Advising soon-to-be or new mothers against bed-sharing can cause them to think twice about the potentially deadly practice, whereas saying nothing or being impartial has little effect.
Provider advice matters. Clearly stating the risks of bed-sharing, which is associated with infant suffocation, and advising patients against the practice has more of an effect than saying nothing or indicating indifference, according to researchers from Yale School of Medicine.
The practice of bed-sharing is controversial. According to Attachment Parenting International, bed-sharing (or co-sleeping) can promote physiological regulation, confidence, self-esteem, and intimacy in children. Co-sleeping also can help parents become more attuned to the needs and patterns of their baby. Although the organization states that existing studies do not prove that co-sleeping is inherently dangerous, no one can argue that bed-sharing has been the source of tragedies involving exhausted parents accidentally smothering their infants.
Sharing a bed with an infant is a common practice in many countries, and health care providers may want to avoid giving advice about something that is culturally acceptable to many patients. However, there is a strong link between bed-sharing and sudden infant death syndrome (SIDS), according to the researchers. They explained that in an effort to prevent sleep-related infant deaths, even the American Academy of Pediatrics recommends against infants sharing a bed with their parents and instead suggests that infants share a room but have their own sleeping space.
Since the Back to Sleep campaign was implemented in 1994, the rate of SIDS in the United States has decreased 50%. Unfortunately, there has been an increase of other unexpected infant deaths resulting from such incidences as accidental suffocation or smothering, entrapment in bedding material, and other causes. Many of the factors for this increase remain unknown, but at least part of this increase in other unexpected infant deaths may be a result of bed-sharing.
In 2011, the Eunice Kennedy Shriver National Institute of Child Health and Human Development (NICHD) expanded the Back to Sleep campaign, and this expanded campaign is called Safe to Sleep. In addition to having infants sleep on their backs in their own beds, the Safe to Sleep campaign focuses on providing a firm sleep surface for infants and eliminating loose bedding, pillows, and fluffy stuffed animals from their sleep environment.
Despite these campaigns, however, the number of infants sharing a bed with their caregivers increased from 1993 to 2010, especially among black and Hispanic families, according to new study findings. The researchers explained that this was concerning because black infants are already at greater risk for dying from SIDS than white or Hispanic infants.
Study participants included the nighttime caregivers of infants participating in the National Infant Sleep Position Study, which involved annual phone surveys of 18,896 nighttime caregivers in 48 US states. Most (85%) of the caregivers surveyed were the infants’ mothers. Nearly half of the participants were 30 years or older, had at least a college education, and had an annual income of at least $50,000. More than 80% of participants were white.

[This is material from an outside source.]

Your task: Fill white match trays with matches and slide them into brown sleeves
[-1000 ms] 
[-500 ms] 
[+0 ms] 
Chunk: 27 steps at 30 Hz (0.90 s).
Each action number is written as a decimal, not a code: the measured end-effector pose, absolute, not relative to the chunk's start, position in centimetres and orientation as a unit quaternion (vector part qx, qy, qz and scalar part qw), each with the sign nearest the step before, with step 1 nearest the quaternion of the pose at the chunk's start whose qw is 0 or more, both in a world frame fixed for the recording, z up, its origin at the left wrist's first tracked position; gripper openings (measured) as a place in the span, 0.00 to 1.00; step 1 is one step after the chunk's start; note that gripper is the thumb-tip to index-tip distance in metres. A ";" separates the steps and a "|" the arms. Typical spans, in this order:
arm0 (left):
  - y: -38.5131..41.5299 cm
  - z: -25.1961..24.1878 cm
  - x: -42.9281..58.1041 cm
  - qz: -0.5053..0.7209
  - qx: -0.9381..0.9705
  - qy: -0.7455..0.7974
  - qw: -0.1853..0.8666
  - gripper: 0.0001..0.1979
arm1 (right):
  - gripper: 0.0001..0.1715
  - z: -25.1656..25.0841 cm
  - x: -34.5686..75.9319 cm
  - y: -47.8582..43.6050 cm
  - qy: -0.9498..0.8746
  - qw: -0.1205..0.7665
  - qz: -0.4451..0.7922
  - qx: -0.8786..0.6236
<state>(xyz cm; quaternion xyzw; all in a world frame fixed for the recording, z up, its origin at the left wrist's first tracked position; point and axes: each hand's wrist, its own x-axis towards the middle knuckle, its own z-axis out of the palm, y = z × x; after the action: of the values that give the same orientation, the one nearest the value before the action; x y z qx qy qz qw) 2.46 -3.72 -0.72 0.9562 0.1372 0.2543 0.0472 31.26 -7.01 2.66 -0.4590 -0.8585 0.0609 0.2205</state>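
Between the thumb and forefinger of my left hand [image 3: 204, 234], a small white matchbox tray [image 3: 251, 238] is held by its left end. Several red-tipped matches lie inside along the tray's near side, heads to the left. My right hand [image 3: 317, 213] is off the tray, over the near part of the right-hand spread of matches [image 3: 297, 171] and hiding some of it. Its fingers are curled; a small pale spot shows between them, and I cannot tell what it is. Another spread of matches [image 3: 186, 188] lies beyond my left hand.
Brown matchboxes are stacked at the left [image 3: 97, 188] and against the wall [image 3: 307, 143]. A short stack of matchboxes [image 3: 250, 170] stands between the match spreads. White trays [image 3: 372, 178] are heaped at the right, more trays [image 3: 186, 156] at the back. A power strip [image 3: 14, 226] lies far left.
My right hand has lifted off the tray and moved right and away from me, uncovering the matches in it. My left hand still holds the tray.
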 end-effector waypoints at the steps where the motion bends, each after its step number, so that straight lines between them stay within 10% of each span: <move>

According to the researchers, from 1993 to 2010, the incidence of bed-sharing more than doubled, from 6.5% to 13.5%. Although this increase occurred across all ethnic groups, black and Hispanic infants were more likely to bed-share than white infants. For white infants, bed-sharing increased from 4.9% in 1993 to 9.1% in 2010. During that same period, the reported incidence of bed-sharing increased from 12.5% to 20.5% for Hispanic infants and from 21.2% to 38.7% for black infants.
Of note is that more than half of the participants reported that since 2006 they received no advice from healthcare providers about bed-sharing. Those that did receive advice to not bed-share were about 34% more likely to report following that advice than caregivers who received no advice. If a healthcare provider was indifferent, the participants were more likely to bed-share.
Whether you are for or against bed-sharing, these results indicate that physician advice can have a meaningful effect. A brief discussion about the dangers of bed-sharing during prenatal care could help reverse the trend of increased bed-sharing. Knowing the risks, parents may choose to forgo the practice and implement safer sleep habits.
Colson ER, Willinger M, Rybin D, et al. Trends and factors associated with infant bed sharing, 1993-2010: the National Infant Sleep Position Study.
September 30, 2013. doi:10.1001/jamapediatrics.2013.2560.